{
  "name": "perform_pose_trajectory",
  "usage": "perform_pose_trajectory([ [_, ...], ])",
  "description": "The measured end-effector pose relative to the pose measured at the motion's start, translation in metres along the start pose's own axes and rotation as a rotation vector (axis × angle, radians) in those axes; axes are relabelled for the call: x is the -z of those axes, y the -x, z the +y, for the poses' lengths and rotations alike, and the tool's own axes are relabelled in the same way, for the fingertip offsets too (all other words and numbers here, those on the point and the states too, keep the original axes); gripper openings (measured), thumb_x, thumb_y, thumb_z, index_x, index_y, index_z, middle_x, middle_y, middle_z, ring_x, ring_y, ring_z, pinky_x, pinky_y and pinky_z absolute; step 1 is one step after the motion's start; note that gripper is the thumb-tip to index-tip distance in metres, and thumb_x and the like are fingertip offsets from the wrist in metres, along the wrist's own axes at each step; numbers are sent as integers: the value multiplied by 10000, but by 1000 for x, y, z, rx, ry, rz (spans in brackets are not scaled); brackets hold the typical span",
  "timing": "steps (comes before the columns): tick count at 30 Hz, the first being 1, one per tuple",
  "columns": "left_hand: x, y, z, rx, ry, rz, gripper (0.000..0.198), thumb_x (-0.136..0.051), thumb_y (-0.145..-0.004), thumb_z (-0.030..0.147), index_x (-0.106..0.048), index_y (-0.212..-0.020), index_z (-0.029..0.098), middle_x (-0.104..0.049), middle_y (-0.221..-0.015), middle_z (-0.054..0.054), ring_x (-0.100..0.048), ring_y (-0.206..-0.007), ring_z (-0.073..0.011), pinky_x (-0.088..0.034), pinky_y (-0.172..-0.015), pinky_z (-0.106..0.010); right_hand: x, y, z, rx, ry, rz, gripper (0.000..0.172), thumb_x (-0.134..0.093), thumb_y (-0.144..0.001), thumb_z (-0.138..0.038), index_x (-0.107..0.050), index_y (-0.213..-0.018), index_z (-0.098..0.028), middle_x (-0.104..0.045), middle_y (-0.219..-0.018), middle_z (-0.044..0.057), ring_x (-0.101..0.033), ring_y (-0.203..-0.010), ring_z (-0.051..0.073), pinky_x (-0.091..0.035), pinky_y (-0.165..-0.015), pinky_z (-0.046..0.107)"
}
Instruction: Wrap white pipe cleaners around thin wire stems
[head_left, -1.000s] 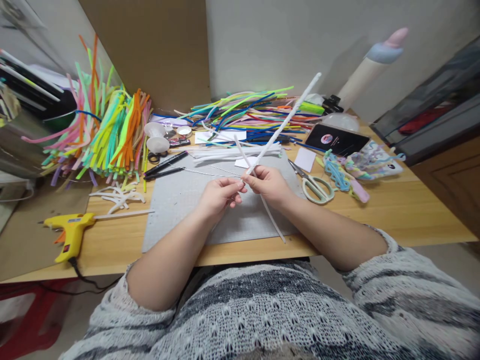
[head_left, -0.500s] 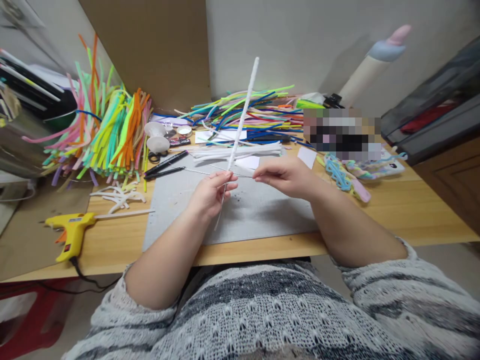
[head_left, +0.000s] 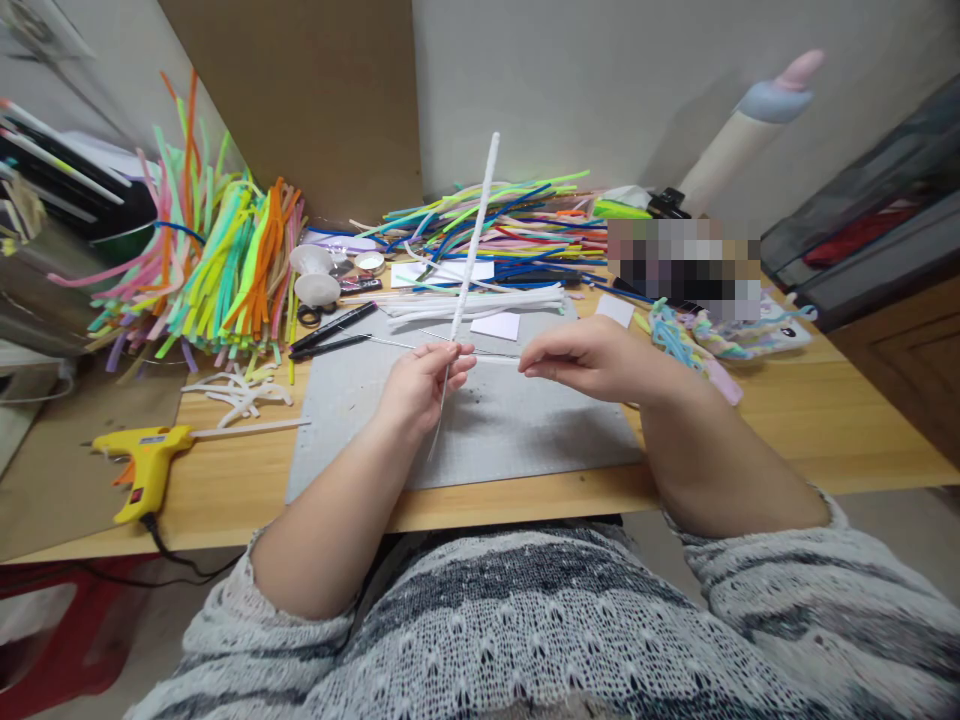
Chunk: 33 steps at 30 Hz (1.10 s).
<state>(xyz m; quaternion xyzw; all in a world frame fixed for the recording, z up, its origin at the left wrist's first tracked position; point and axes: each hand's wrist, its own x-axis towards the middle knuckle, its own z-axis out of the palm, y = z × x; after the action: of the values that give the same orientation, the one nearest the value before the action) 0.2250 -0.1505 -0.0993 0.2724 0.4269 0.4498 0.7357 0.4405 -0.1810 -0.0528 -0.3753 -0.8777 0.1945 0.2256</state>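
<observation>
A white wrapped stick (head_left: 480, 225) stands nearly upright, leaning slightly right, its lower part pinched in my left hand (head_left: 422, 385). Bare thin wires (head_left: 441, 415) stick out below that hand. My right hand (head_left: 577, 358) has its thumb and fingers closed on the end of a thin strand (head_left: 496, 358) that runs across from the left hand. Under both hands lies a grey mat (head_left: 510, 430). Behind them is a bundle of white pipe cleaners (head_left: 517, 303), with a pale square card (head_left: 495, 325) in front of it.
A yellow glue gun (head_left: 144, 460) lies at the left with its cord over the table edge. Colourful pipe cleaners (head_left: 232, 270) stand at the back left; more lie along the wall. Black pens (head_left: 334, 330) rest on the mat's left side. Braided pieces (head_left: 675, 340) lie at the right.
My right hand has moved a little to the right, away from my left. The white stick's top has shifted left and lower. The pale card behind shows more fully.
</observation>
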Motion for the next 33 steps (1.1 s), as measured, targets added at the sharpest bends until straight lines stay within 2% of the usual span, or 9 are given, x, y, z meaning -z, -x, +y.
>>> perform_pose_trajectory([
  [4,-3,1,-6,-5,0,-2,86,-576,-757,45,-596,-680,78,-680,-721,-62,-665,-655,-84,-519,-596,-132,-7,-1,0,-92,136,99,176,-533,-851,-290,-637,-956,-195,-676,-739,5,-567,-607,107,-381,-583,216],
  [7,-7,3,-11,13,-7,-19,94,-584,-746,30,-591,-669,83,-678,-685,-65,-672,-667,-103,-525,-623,-152,-18,-4,-4,-120,245,184,205,-520,-855,-267,-621,-1020,-198,-690,-891,37,-603,-738,140,-385,-638,235],
  [9,-9,5,-15,44,-19,-45,90,-583,-749,32,-597,-674,79,-676,-660,-64,-663,-629,-95,-522,-614,-154,-26,-7,-7,-105,289,183,198,-499,-869,-259,-630,-1004,-196,-680,-950,52,-605,-815,155,-380,-659,241],
  [13,-9,6,-16,82,-18,-65,85,-581,-752,44,-616,-682,77,-672,-633,-54,-642,-590,-76,-516,-606,-144,-34,-10,-12,-75,368,163,247,-441,-912,-320,-665,-944,-220,-660,-849,37,-586,-770,146,-338,-610,244],
  [17,-6,5,-10,168,11,-126,86,-566,-755,55,-636,-720,91,-698,-717,-61,-661,-642,-92,-502,-529,-132,-30,-10,-8,-18,394,258,275,-445,-910,-359,-682,-899,-219,-624,-761,35,-551,-716,142,-309,-595,259],
  [22,-6,8,-5,297,17,-182,108,-551,-753,51,-651,-741,90,-700,-733,-49,-644,-585,-77,-447,-421,-115,-26,-11,0,74,365,308,229,-500,-879,-354,-690,-843,-231,-585,-742,33,-497,-711,154,-294,-654,298],
  [33,-8,8,-8,322,-4,-173,83,-596,-729,71,-668,-718,110,-708,-788,-68,-631,-587,-85,-422,-405,-124,-35,-13,-5,-20,398,363,189,-533,-858,-360,-653,-789,-231,-615,-781,15,-492,-761,166,-222,-772,357],
])
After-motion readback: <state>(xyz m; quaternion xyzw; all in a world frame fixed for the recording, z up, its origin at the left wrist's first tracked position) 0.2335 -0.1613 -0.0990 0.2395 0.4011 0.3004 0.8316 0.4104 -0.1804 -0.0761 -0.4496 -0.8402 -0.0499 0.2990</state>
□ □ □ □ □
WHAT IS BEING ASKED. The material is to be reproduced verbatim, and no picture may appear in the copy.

YOUR SOLUTION.
{
  "name": "perform_pose_trajectory",
  "usage": "perform_pose_trajectory([ [_, ...], ])",
  "description": "The measured end-effector pose relative to the pose measured at the motion's start, translation in metres along the start pose's own axes and rotation as a rotation vector (axis × angle, radians) in those axes; axes are relabelled for the call: x is the -z of those axes, y the -x, z the +y, for the poses' lengths and rotations alike, and the tool's own axes are relabelled in the same way, for the fingertip offsets too (all other words and numbers here, those on the point and the states too, keep the original axes); gripper openings (measured), thumb_x, thumb_y, thumb_z, index_x, index_y, index_z, middle_x, middle_y, middle_z, ring_x, ring_y, ring_z, pinky_x, pinky_y and pinky_z absolute; step 1 is one step after the motion's start; note that gripper is the thumb-tip to index-tip distance in metres, and thumb_x and the like are fingertip offsets from the wrist in metres, along the wrist's own axes at each step; numbers are sent as integers: the value multiplied by 10000, but by 1000 for x, y, z, rx, ry, rz (spans in brackets are not scaled); brackets hold the typical span",
  "timing": "steps (comes before the columns): tick count at 30 Hz, the first being 1, one per tuple",
  "columns": "left_hand: x, y, z, rx, ry, rz, gripper (0.000..0.198), thumb_x (-0.136..0.051), thumb_y (-0.145..-0.004), thumb_z (-0.030..0.147), index_x (-0.106..0.048), index_y (-0.212..-0.020), index_z (-0.029..0.098), middle_x (-0.104..0.049), middle_y (-0.221..-0.015), middle_z (-0.054..0.054), ring_x (-0.100..0.048), ring_y (-0.206..-0.007), ring_z (-0.073..0.011), pinky_x (-0.088..0.034), pinky_y (-0.172..-0.015), pinky_z (-0.106..0.010); right_hand: x, y, z, rx, ry, rz, gripper (0.000..0.172), thumb_x (-0.134..0.093), thumb_y (-0.144..0.001), thumb_z (-0.138..0.038), index_x (-0.107..0.050), index_y (-0.213..-0.018), index_z (-0.098..0.028), middle_x (-0.104..0.045), middle_y (-0.219..-0.018), middle_z (-0.044..0.057), ring_x (-0.101..0.033), ring_y (-0.203..-0.010), ring_z (-0.051..0.073), pinky_x (-0.091..0.035), pinky_y (-0.165..-0.015), pinky_z (-0.046..0.107)"
}
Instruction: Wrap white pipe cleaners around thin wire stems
[head_left, -1.000s] 
[head_left, -0.500s] 
[head_left, +0.000s] 
Chunk: 33 steps at 30 Hz (1.10 s).
<state>(xyz m; quaternion xyzw; all in a world frame fixed for the recording, z up, its origin at the left wrist's first tracked position; point and axes: each hand's wrist, its own x-axis towards the middle knuckle, its own z-axis out of the palm, y = z × x; after the action: of the values that give the same orientation, the one nearest the value before the action) 0.2250 -0.1505 -0.0993 0.2724 0.4269 0.4498 0.7357 0.4405 -0.1810 -0.0528 -0.3753 -0.8777 0.1945 0.2256</state>
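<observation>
A white wrapped stick (head_left: 480, 225) stands nearly upright, leaning slightly right, its lower part pinched in my left hand (head_left: 422, 385). Bare thin wires (head_left: 441, 415) stick out below that hand. My right hand (head_left: 577, 358) has its thumb and fingers closed on the end of a thin strand (head_left: 496, 358) that runs across from the left hand. Under both hands lies a grey mat (head_left: 510, 430). Behind them is a bundle of white pipe cleaners (head_left: 517, 303), with a pale square card (head_left: 495, 325) in front of it.
A yellow glue gun (head_left: 144, 460) lies at the left with its cord over the table edge. Colourful pipe cleaners (head_left: 232, 270) stand at the back left; more lie along the wall. Black pens (head_left: 334, 330) rest on the mat's left side. Braided pieces (head_left: 675, 340) lie at the right.
My right hand has moved a little to the right, away from my left. The white stick's top has shifted left and lower. The pale card behind shows more fully.
</observation>
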Motion for the next 33 steps (1.1 s), as measured, targets added at the sharpest bends until straight lines stay within 2% of the usual span, or 9 are given, x, y, z meaning -z, -x, +y.
>>> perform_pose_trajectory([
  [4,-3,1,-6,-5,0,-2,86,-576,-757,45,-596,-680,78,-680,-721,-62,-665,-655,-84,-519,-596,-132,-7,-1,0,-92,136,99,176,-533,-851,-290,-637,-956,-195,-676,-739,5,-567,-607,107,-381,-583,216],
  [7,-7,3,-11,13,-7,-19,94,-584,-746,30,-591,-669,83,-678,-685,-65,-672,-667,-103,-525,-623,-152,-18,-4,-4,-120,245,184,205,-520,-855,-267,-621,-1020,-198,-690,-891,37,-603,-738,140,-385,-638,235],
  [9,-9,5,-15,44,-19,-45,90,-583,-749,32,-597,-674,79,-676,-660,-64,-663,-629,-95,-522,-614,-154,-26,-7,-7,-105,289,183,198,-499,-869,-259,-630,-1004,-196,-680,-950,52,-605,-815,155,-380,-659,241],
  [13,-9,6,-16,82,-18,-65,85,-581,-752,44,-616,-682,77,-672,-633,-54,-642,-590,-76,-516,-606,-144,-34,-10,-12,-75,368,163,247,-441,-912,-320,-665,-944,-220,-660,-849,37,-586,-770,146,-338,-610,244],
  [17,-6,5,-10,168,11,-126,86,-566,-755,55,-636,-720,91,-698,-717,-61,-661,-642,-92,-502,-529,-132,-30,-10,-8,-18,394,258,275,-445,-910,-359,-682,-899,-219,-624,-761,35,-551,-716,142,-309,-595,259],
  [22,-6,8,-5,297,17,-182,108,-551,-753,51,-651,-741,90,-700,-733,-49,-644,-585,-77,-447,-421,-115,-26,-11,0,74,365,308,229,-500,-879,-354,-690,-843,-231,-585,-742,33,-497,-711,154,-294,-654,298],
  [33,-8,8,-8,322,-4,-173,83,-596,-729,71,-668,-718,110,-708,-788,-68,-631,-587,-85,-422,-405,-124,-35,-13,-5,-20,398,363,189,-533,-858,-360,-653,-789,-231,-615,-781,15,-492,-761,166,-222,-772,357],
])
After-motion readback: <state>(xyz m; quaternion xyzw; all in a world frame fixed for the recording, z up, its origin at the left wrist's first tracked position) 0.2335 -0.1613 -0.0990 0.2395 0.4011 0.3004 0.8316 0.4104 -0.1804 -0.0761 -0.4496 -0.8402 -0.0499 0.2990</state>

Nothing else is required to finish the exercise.